Araştırmada ele alınan bölgelerde vebadan tahminen kaç kişinin öldüğü hususuna bakıldığında, mesela İstanbul’da 1705’de 500 bin kişilik nüfusta 60-80 bin kurban, 1812’de 500 bin kişilik nüfusta 100 bin kurban; İzmir’de 1709’da 100 bin kişilik nüfusta 10 bin kurban, 1812’de 100 bin kişilik nüfusta 20 bin kurban verilmiştir. İncelenen 35 salgından 6’sı vahimdir ama ölüm oranları yüzde 20-25 kadardır. Salgınların yaklaşık yarısında ölüm oranı yüzde 11-12, yüzde 34’ünde ise ölüm oranı yüzde 10’dan düşüktür. Osmanlı topraklarında 18. yüzyılda ve 19. yüzyılın ilk 30-40 yılında vuku bulan salgınlarda ölüm oranı yüksek olmakla birlikte bunlar Avrupa’nın benzer büyüklükteki şehirlerinde 17. yüzyılda ve 18. yüzyıl başlarında (yani takriben 100 yıl önceki) meydana gelen salgınlara oranla düşüktür. Mesela, Lyon’da 1628’de nüfusun yüzde 50’si, Barselona’da 1651’de nüfusun yüzde 45’i, Marsilya’da 1720’de nüfusun yüzde 50’si vebadan ölmüştür(s. 184-185).
Veba ve diğer salgınlar kırsal kesimde de benzer ölüm oranlarına yol açmıştır.
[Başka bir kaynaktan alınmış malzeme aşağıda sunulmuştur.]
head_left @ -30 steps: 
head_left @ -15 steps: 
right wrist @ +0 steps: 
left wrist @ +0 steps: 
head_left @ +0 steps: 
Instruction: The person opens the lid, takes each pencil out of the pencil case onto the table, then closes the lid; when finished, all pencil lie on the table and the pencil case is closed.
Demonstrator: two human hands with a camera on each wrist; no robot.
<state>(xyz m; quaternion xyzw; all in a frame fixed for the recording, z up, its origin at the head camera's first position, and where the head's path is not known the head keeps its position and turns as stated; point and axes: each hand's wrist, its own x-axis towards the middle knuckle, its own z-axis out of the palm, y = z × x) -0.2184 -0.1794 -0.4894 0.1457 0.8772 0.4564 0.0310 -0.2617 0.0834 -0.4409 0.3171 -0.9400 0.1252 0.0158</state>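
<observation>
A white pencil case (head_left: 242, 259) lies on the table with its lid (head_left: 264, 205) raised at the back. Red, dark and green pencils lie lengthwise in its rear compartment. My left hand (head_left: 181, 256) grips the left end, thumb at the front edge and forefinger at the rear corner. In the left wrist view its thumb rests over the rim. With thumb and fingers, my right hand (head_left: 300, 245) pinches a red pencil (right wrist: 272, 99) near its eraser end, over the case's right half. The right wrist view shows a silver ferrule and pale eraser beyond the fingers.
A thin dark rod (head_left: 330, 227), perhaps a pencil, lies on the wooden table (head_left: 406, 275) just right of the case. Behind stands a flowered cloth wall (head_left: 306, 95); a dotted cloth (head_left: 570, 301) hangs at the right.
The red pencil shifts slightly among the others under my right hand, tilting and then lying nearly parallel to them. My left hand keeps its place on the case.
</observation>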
Bundan dolayı da Osmanlı nüfusunun, aynı dönemde çeşitli Avrupa devletlerinde yüzde 30-80 arasındaki nüfus artışına karşılık, 18. Yüzyıl boyunca ve 19. Yüzyıl başlarında muhtemel bir durgunluk dönemi yaşadığı varsayımında bulunan Panzac, doğal olarak bu durumun bölgeler, arası farklılıklar olmadığı anlamına gelmediğini de ekler (s. 189-190, 253).
19. yüzyıl başlarında çeşitli adalarda, Mısır, Lübnan ve diğer bazı yerlerde mahallî paşalar vebaya karşı koruyucu önlemler alma konusunda merkezî idareden daha dikkatli ve gayretli görünüyor. Osmanlı ile ticaret dolayısıyla Avrupa devletleri de Osmanlı Hükûmeti’ne bu yönde telkinlerde bulunmaktaydı. 1830’lardan itibaren Osmanlılar bu konuya, merkezî hükûmet düzeyinde ve ciddi bir biçimde eğildiler; batılı uzmanları celp ettiler. Yine Osmanlı Devleti’nden ayrılan veya özerklik kazanan Balkan ülkelerindeki yeni yönetimler de nüfuslarını güçlendirmek için sağlıkta koruma (karantina) politikalarına önem verdiler. 1838’de II. Mahmud’un emri ve öncülüğüyle kurulan Meclis-i Tahaffuz (Karantina Meclisi) Komisyonu sağlık nizamnameleri hazırlar; bunları uygulamakla yükümlü olan büroda (Meclis-i Tahaffuzhane-i Sani) Osmanlı Hükûmeti’nin seçtiği sekiz üyenin yanında çeşitli Avrupa devletlerinin temsilcileri bulunmaktaydı(Panzac, 220-224).
Ezcümle, Osmanlılar veba ve diğer salgınlarla mücadelede Avrupa devletlerini takriben 100 yıl kadar geriden takip etmişe benziyor. Bununla birlikte söz konusu salgınların bir önceki asırda Avrupa’da yaptığı tahribat, Osmanlı’daki muadilinin kat kat üstünde gerçekleşmiş görünüyor ki, bu da muhtemelen devrin şartlarına göre Osmanlıların hijyen kurallarına göreceli olarak daha fazla riayet etmesiyle ve diğer tedbirlerde daha başarılı olmalarıyla açıklanabilir. Modern devlet oluşumunda ve sağlık alanındaki koruyucu tedbirlerde Avrupa’nın sağladığı gelişme bu durumu tersine çevirdiği gibi Osmanlı topraklarında sağlık koruma tedbirlerinin modern usullerle uygulanması konusu da bir yönüyle Batılı devletlerin müdahale ve kontrolleriyle gerçekleşmiştir.